Wholesale price inflation continued its upward trend for the fifth consecutive month, reaching 3.88% in March, according to government data released on Wednesday.  

The rise was mainly driven by a sharp increase in prices of fuel, power, and manufactured goods amid the raging West Asia crisis. 

Inflation based on the Wholesale Price Index (WPI) stood at 2.13% in February and 2.25% in March last year. 

"Positive rate of inflation in March 2026 is primarily due to increase in prices of crude petroleum & natural gas, other manufacturing, non-food articles, manufacture of basic metals and food articles, etc.," the industry ministry said in a statement. 

Fuel and manufacturing costs push inflation higher 

Data showed that inflation in the fuel and power category moved into positive territory at 1.05% in March, compared to a contraction of 3.78% in February.
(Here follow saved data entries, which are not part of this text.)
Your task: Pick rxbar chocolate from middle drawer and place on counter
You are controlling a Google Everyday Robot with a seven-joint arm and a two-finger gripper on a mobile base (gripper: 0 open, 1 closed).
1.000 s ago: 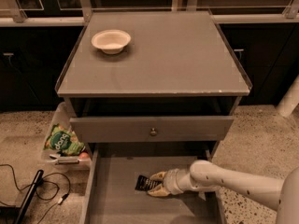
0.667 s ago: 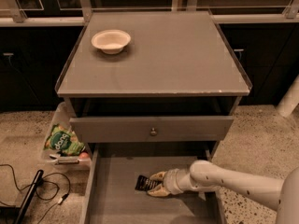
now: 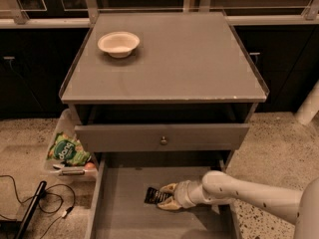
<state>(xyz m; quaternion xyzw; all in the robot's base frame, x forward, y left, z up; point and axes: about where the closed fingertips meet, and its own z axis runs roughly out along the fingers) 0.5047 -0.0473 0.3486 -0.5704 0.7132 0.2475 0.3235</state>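
The tool [image 3: 168, 196] sits in the middle drawer [image 3: 119, 210], spread astride the right end of the rxbar chocolate [image 3: 152, 195]. Close squarely, then lift straight up

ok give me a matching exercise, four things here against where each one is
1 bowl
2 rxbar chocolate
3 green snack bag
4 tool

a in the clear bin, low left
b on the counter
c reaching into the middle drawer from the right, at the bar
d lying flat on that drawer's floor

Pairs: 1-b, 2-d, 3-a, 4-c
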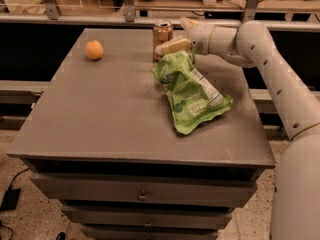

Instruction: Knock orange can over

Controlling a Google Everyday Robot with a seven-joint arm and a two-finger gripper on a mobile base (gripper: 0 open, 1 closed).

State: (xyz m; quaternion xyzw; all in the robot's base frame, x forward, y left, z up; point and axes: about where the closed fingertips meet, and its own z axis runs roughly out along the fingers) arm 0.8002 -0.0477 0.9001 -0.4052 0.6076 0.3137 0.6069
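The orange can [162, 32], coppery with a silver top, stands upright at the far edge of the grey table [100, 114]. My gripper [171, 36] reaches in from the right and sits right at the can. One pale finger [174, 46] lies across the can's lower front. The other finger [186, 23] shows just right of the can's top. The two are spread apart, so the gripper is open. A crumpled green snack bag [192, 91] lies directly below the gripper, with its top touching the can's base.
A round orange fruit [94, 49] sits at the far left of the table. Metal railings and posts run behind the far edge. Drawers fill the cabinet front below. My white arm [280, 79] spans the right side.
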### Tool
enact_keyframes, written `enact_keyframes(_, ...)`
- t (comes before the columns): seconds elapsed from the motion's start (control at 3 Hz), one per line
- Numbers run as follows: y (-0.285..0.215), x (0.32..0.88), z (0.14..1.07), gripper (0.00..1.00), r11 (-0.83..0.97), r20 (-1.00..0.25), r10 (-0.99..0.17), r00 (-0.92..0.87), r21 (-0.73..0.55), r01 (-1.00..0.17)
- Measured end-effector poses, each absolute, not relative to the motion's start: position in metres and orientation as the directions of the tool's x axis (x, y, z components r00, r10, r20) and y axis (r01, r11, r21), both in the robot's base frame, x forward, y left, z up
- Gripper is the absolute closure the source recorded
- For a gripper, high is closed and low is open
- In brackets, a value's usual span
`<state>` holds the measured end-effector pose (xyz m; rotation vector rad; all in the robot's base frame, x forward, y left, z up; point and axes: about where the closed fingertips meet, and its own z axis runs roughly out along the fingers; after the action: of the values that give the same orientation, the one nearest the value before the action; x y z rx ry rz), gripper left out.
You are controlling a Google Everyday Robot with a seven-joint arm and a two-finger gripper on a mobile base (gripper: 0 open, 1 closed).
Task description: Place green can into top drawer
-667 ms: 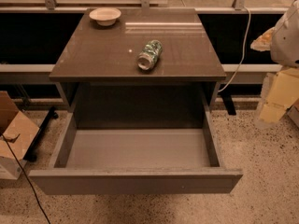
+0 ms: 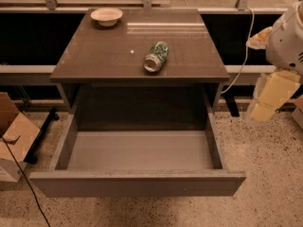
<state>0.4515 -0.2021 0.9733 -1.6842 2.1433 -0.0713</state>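
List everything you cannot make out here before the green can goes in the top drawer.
1. Hand: camera view, at the right edge beside the cabinet; the frame cuts off its arm.
2. Green can: lying on the cabinet; print too small to read, underside hidden by the can itself.
3. Top drawer: open; the recess behind it is too dark to see into.

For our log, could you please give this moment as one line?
green can: lying on cabinet | top drawer: open | claw: right of cabinet
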Motion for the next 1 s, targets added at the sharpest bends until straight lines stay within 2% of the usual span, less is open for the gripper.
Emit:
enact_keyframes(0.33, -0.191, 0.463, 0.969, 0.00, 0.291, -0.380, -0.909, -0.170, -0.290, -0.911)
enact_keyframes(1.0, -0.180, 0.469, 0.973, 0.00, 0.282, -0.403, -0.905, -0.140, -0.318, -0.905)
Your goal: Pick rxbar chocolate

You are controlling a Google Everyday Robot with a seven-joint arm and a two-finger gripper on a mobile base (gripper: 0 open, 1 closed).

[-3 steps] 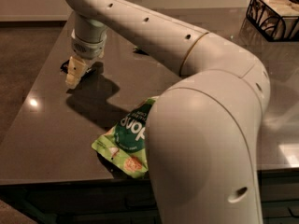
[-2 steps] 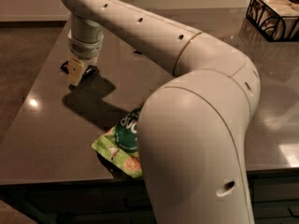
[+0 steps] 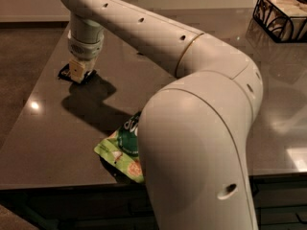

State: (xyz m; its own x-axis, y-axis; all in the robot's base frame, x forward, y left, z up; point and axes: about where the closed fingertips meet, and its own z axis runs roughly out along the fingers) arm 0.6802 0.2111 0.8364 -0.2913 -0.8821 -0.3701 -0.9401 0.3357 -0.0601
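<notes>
At the upper left, the tool (image 3: 78,71) is down over the rxbar chocolate (image 3: 64,73), lying flat on the bench (image 3: 48,143) (whether it grips, I cannot tell); the lift is not yet done.

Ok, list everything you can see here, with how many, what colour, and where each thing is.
rxbar chocolate: one, black, far left of the table, under the gripper.
green snack bag: one, green with pale patches, at the table's front edge, partly hidden by the arm.
wire basket: one, black, far right, pale contents.
table: one, dark, glossy.
arm: one, white, reaching from front right to far left.
gripper: one, cream, down at the rxbar chocolate.
</notes>
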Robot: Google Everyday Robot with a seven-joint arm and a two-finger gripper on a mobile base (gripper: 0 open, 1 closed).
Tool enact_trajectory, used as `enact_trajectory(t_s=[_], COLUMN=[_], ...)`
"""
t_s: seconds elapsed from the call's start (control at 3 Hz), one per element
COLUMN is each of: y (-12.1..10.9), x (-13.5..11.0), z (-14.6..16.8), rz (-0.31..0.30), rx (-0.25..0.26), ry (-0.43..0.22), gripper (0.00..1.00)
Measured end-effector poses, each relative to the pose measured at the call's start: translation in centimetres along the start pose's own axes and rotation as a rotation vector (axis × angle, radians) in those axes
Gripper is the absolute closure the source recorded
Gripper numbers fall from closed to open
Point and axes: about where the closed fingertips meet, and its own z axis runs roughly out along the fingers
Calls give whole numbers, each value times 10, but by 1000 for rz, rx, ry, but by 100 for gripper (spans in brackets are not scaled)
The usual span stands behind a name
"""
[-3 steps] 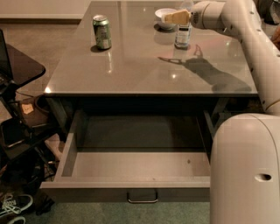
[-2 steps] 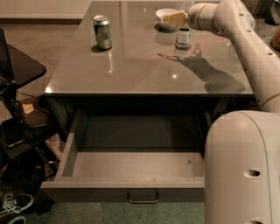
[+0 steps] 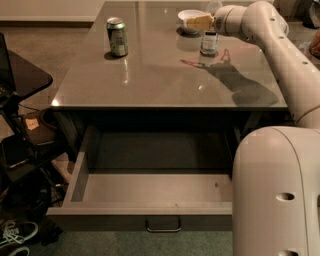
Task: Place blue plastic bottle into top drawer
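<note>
Tabletop (image 3: 160,75): gripper (image 3: 193,21) beside bottle (image 3: 209,42) (bowl (image 3: 182,15), can (image 3: 117,36) nearby).

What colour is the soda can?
Soda can is green, camera view. Gripper is by the clear plastic bottle.

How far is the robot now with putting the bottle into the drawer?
Done: the drawer is pulled out, open to the front. In hand: the hand is at the bottle, near the bowl on the far side of the table; a grip cannot be confirmed. Left: the bottle stands upright on the table, so lifting it, carrying it over and setting it in the drawer all remain.
</note>
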Motion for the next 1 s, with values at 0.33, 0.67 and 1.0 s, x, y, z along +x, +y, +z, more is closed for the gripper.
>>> enact_trajectory(t_s=[0.33, 0.67, 1.0], y=[0, 0, 0], x=[0, 0, 0], z=[0, 0, 0], rz=[0, 0, 0], rx=[0, 0, 0], ry=[0, 0, 0], gripper=[19, 42, 65])
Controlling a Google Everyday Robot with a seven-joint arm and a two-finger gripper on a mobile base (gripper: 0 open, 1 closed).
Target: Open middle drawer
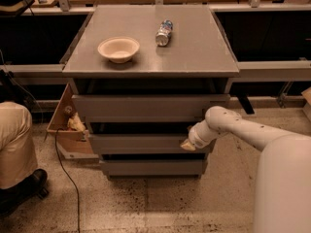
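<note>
Gripper, cream-tipped on a smooth, rounded white arm, sits at the 3 o'clock end of the middle drawer. The drawer has a flat matte grey front and is second of three in the cabinet. Whether the gripper is closed cannot be told.

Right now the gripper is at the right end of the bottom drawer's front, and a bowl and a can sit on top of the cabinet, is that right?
Not quite. The camera view shows the gripper at the right end of the middle drawer front, not the bottom one. The bowl and the can do sit on the cabinet top.
</note>
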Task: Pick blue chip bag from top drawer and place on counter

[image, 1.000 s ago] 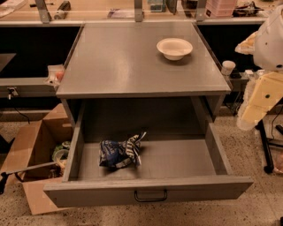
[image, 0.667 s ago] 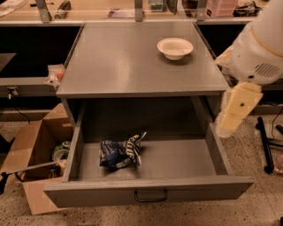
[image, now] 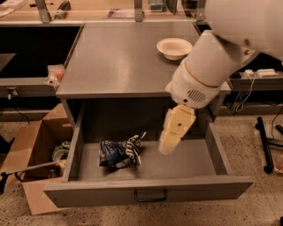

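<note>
The blue chip bag (image: 119, 152) lies crumpled on the floor of the open top drawer (image: 150, 190), left of the middle, its striped end pointing right. The counter (image: 119, 57) is the flat grey top of the cabinet above the drawer. My gripper (image: 170, 139) hangs from the white arm over the drawer's middle, just right of the bag and a little above the drawer floor. It does not touch the bag and holds nothing that I can see.
A white bowl (image: 174, 47) stands at the counter's back right. A brown cardboard box (image: 35, 163) with clutter sits on the floor left of the drawer. A tan bench (image: 88, 11) with metal posts runs behind. Cables and a black stand (image: 264, 145) are at right.
The arm has swung in from the right edge to the left and down. The gripper now hangs over the open drawer beside the bag. The bag has not moved.
</note>
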Action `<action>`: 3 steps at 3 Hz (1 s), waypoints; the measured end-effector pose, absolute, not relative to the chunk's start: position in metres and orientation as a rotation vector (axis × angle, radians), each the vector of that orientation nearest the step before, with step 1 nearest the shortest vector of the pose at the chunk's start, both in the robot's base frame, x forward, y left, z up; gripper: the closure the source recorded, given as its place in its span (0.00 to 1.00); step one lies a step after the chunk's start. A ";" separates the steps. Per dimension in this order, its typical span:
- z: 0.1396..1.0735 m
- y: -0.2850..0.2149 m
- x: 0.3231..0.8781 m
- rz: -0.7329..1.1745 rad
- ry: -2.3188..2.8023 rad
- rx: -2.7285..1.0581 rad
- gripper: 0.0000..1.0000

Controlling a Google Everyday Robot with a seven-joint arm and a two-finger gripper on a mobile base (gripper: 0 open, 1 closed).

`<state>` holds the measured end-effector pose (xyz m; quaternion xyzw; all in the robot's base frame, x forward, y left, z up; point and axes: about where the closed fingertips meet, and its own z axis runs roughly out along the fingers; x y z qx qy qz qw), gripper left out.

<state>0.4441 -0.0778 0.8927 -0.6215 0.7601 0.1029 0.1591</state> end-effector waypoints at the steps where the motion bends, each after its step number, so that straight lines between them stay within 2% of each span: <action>1: 0.857 -0.023 0.444 0.431 2.165 -1.750 0.00; 2: 0.857 -0.023 0.444 0.431 2.165 -1.750 0.00; 3: 0.782 -0.021 0.454 0.421 2.187 -1.800 0.00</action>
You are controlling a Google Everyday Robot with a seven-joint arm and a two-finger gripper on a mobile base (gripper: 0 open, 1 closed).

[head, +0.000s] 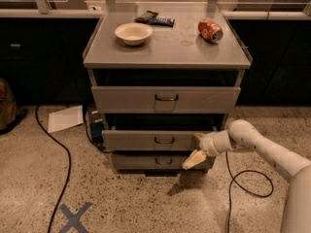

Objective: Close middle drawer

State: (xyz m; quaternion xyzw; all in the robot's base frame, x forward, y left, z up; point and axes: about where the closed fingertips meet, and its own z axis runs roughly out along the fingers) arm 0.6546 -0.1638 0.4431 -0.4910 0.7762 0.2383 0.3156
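Note:
The middle drawer of the grey metal cabinet is pulled out a little way, its low front panel carrying a small dark wire handle. My gripper is at the right end of that front panel, with one cream finger pointing down-left over the bottom drawer's front. The white arm reaches in from the lower right. The top drawer and the bottom drawer sit further in.
On the cabinet top are a cream bowl, a red can on its side and a dark packet. A black cable runs on the floor at left, another cable at right, white paper, blue tape cross.

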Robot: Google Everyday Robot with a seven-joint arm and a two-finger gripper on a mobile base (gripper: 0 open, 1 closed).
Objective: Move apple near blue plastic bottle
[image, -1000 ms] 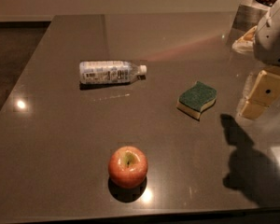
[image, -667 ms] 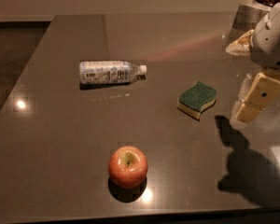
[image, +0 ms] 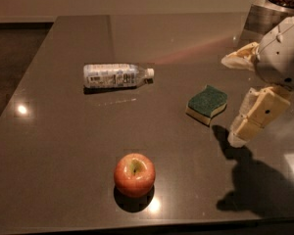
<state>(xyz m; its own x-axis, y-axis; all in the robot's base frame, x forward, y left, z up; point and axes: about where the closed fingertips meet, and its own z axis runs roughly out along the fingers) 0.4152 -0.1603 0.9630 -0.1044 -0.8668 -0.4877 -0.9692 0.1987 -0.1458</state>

Prices of crude petroleum saw a steep jump, with inflation surging to 51.57% from a negative 1.29% a month earlier. 

Manufactured products also became costlier, with inflation rising to 3.39% in March from 2.92% in February. 

However, food inflation showed some relief. The rate of increase in food article prices eased to 1.90% from 2.19% in the previous month. Vegetable prices, in particular, moderated, with inflation slowing to 1.45% from 4.73%. 

Global crude surge and policy response 

The surge in global crude oil prices, triggered by tensions in West Asia following the US-Israel attack on Iran, has played a key role in pushing up inflation. Crude oil prices have climbed more than 50% since the crisis began on February 28. 

To shield consumers from rising fuel costs, the government on March 26 cut excise duty by ₹10 per litre on both petrol and diesel. The move came after international crude prices surged sharply from about $70 per barrel to nearly $122 per barrel within a month, reflecting a steep rise of around 75% due to supply disruptions linked to the conflict. 

Meanwhile, retail inflation, measured by the Consumer Price Index (CPI), rose to 3.4% in March from 3.21% in February, largely due to higher prices of some food items. 

Earlier this month, the Reserve Bank of India kept interest rates unchanged in its first bi-monthly monetary policy, continuing to focus on retail inflation while deciding benchmark lending rates.